Every operator returns a new ArithmeticMixin that satisfies the RewardFunction protocol, so composed rewards work everywhere plain rewards do. The cumsum() method wraps a reward in a running sum that resets at episode boundaries.

Observation Functions¶

Observation functions extract features from the solver state.
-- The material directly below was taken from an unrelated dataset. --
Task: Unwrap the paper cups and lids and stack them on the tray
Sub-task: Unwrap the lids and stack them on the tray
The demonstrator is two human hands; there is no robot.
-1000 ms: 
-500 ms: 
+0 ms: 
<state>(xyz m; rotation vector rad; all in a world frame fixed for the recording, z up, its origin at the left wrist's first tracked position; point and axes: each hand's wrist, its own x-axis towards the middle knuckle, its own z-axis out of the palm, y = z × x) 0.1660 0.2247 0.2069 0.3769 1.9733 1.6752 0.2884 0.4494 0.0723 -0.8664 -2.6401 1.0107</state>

They follow the same protocol pattern:

class ObservationFunction(Protocol):
    def reset(self, model: Model) -> None: ...
    def extract(self, model: Model, done: bool) -> Any: ...

Built-in observations:

Class	Output
`NodeBipartite` / `NodeBipartiteEcole`	Pure-Python bipartite graph with configurable features
`NodeBipartiteSCIP`	Bipartite graph via PySCIPOpt's C implementation
`Pseudocosts`	Per-variable pseudocost scores (1-D array, NaN for non-candidates)
`StrongBranchingScores`	Full or partial strong-branching scores via LP probing
`MetaObservation`	Combines multiple observation functions into a tuple

BipartiteGraph¶

All bipartite graph observations return a BipartiteGraph dataclass:

@dataclass
class EdgeFeatures:
    indices: np.ndarray   # shape (2, n_edges) — [row_idx, col_idx]
    values: np.ndarray    # shape (n_edges,)   — edge coefficients

@dataclass
class BipartiteGraph:
    variable_features: np.ndarray  # shape (n_vars, n_col_features)
    row_features: np.ndarray       # shape (n_rows, n_row_features)
    edge_features: EdgeFeatures

Access fields by name:

obs, action_set, reward, done, info = env.reset()
col_features = obs.variable_features   # (n_vars, n_col_features)
row_features = obs.row_features        # (n_rows, n_row_features)
edge_idx     = obs.edge_features.indices
edge_vals    = obs.edge_features.values

The bipartite graph representation (from Gasse et al., NeurIPS 2019) models the LP relaxation as a bipartite graph between constraint rows and variable columns.

Instance Generators¶

Instance generators are iterators that yield PySCIPOpt Model objects:

instances = gyozas.SetCoverGenerator(n_rows=100, n_cols=200, rng=42)
model = next(instances)  # returns a pyscipopt.Model

Built-in generators:

Class	Problem
`SetCoverGenerator`	Weighted set cover
`IndependentSetGenerator`	Maximum independent set
`CombinatorialAuctionGenerator`	Combinatorial auction winner determination
`CapacitatedFacilityLocationGenerator`	Capacitated facility location
`FileGenerator`	Load instances from `.mps`/`.lp` files on disk

All generators support seeding via rng parameter or .seed() method for reproducibility.

Custom Components¶

You can create custom rewards, observations, or information functions by implementing the protocol:

class MyReward:
    def reset(self, model):
        self.prev_gap = 1.0

    def extract(self, model, done):
        gap = model.getGap()
        delta = self.prev_gap - gap
        self.prev_gap = gap
        return delta

env = gyozas.Environment(
    instance_generator=instances,
    reward_function=MyReward(),
)

No inheritance required — any object with reset() and extract() methods works (structural subtyping via Protocol).